Il resta muet pendant une bonne minute. Il arpenta la chambre, le regard vague, concentré sur ses pensées, son dialogue intérieur. Finalement, il s’immobilisa et me regarda.

— Vous accepteriez de porter un micro ?

— De quoi parlez-vous ?

— Vous le savez bien. Je vais la ramener ici, je la laisserai seule avec vous et après… à vous de jouer. Vous êtes certainement le seul capable de la piéger.

Je regardai fixement le sol. Je repensais à ma dernière conversation téléphonique avec elle, à la facilité avec laquelle elle m’avait démasqué.

— Franchement, je ne sais pas. Je crois que je n’en serai pas capable.

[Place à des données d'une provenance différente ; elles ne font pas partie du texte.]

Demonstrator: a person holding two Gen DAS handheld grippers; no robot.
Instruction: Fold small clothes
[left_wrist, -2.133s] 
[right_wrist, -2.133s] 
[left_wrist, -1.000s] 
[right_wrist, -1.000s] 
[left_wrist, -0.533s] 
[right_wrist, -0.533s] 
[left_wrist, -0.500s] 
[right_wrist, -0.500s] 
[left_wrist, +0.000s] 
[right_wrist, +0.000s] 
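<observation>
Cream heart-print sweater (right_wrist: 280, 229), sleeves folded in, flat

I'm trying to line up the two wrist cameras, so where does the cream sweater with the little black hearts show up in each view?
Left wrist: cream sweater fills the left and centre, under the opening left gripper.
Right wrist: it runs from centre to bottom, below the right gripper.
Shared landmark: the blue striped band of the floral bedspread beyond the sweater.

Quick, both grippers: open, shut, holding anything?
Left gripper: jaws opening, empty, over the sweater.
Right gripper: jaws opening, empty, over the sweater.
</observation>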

— Oui, c’est juste. Elle risque de se méfier et de vérifier, dit-il, en rejetant cette idée et en balayant la moquette du regard, comme s’il en cherchait une autre par terre. Mais vous restez notre meilleur atout, Jack. Vous n’appartenez pas au FBI, et elle sait qu’elle peut s’occuper de vous en cas de besoin.

— S’occuper de moi ?

— Vous buter, si vous préférez. (Soudain, il fit claquer ses doigts.) Ça y est, j’ai trouvé ! Inutile de vous faire porter un micro. On va vous mettre à l’intérieur du micro.

— Pardon ?

Il leva un doigt, comme pour me faire signe de patienter. Il décrocha le téléphone, coinça le combiné entre son cou et son épaule et l’emporta avec lui pendant qu’il composait un numéro et attendait qu’on décroche. Le fil du téléphone était comme une laisse limitant le nombre de ses pas dans toutes les directions.

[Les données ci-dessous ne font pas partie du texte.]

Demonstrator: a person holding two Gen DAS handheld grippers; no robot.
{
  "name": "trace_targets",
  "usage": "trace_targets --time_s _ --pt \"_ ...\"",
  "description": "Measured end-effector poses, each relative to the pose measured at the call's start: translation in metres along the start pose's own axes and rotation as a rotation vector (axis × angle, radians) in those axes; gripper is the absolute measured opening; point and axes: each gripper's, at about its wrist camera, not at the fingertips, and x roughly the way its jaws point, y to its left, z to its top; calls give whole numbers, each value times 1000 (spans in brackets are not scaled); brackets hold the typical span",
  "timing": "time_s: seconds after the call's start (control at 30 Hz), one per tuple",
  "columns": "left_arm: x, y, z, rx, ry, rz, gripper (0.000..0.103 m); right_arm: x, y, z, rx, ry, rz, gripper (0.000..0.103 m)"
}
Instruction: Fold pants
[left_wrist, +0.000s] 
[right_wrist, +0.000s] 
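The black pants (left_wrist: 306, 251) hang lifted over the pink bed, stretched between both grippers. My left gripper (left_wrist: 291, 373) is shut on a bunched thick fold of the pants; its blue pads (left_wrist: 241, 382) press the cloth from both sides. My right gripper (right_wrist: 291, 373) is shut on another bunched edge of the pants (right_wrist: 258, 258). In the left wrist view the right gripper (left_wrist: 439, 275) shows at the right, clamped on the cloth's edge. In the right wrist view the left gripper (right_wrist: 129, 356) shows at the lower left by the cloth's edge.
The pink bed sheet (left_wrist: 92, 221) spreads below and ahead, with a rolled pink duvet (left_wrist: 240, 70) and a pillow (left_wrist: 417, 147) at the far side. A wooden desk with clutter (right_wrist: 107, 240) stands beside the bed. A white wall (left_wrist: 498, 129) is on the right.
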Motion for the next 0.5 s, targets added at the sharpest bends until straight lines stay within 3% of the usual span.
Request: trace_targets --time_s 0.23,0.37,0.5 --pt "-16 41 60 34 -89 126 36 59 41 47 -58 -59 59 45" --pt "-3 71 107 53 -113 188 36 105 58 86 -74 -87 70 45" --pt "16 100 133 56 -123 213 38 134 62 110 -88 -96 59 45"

— Faites vos bagages, me dit-il, en attendant que son correspondant décroche.

Je me levai et obéis à son ordre, sans me presser, fourrant mes rares affaires dans la sacoche de mon ordinateur et dans ma taie d’oreiller, tandis qu’il demandait à parler à l’agent Carter et lui donnait une série d’instructions. Il fallait appeler le centre des communications de Quantico afin qu’on envoie un message à l’avion du FBI à bord duquel voyageait Rachel.

— Faites-la revenir, ordonna-t-il enfin. Dites-lui simplement qu’il s’est produit un élément nouveau, mais qu’on ne peut en discuter par radio et qu’il faut qu’elle rentre immédiatement… Non, rien de plus. C’est bien compris ?

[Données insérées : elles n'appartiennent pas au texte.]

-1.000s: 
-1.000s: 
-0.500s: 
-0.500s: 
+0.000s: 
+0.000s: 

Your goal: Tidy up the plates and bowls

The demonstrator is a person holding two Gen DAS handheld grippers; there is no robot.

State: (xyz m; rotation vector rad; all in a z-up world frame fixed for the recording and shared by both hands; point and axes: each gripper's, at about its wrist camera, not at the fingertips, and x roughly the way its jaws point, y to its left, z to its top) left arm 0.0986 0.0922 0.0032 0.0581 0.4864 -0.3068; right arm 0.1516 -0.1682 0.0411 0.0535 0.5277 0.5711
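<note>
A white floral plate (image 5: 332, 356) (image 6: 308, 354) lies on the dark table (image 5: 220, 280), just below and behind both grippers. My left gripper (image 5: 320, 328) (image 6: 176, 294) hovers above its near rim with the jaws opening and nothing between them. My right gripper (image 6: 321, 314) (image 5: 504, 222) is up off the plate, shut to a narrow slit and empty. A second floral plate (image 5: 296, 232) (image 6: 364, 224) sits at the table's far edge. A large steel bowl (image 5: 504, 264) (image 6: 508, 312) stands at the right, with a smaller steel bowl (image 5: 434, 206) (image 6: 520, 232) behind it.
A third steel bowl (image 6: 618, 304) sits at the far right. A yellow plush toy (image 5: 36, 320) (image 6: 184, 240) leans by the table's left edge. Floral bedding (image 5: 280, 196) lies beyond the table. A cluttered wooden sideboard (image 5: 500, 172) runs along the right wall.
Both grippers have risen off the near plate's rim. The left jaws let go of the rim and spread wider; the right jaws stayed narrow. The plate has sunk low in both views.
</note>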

Satisfait de la réponse de Carter, il reprit en ces termes :

— Mais avant cela, mettez-moi en attente et appelez Clearmountain. J’ai besoin de l’adresse exacte et du code de la maison du tremblement de terre. Il saura de quoi je parle. Je vais y aller directement d’ici. Prenez avec vous un technicien son et vidéo et deux bons agents. Je vous expliquerai tout sur place. Dépêchez-vous d’appeler le gars de l’informatique.

Je posai sur Backus un regard intrigué.

— Oui, j’attends.

— La maison du tremblement de terre ? répétai-je.

— C’est Clearmountain qui m’en a parlé. Elle est située dans les collines, juste au-dessus de la vallée. Entièrement sous surveillance, de la cave au grenier. Son et vidéo. Elle a subi des dégâts durant la secousse et les vrais propriétaires l’ont abandonnée ; ils n’avaient pas d’assurance. Le Bureau l’a louée à la banque et s’en est servi pour piéger des inspecteurs des travaux et des entrepreneurs locaux. Une histoire de détournement de fonds publics destinés à la reconstruction. D’où l’intervention du FBI. Tout ce petit monde va bientôt être condamné. Le piège est refermé, mais le bail du Bureau n’est pas échu. Alors…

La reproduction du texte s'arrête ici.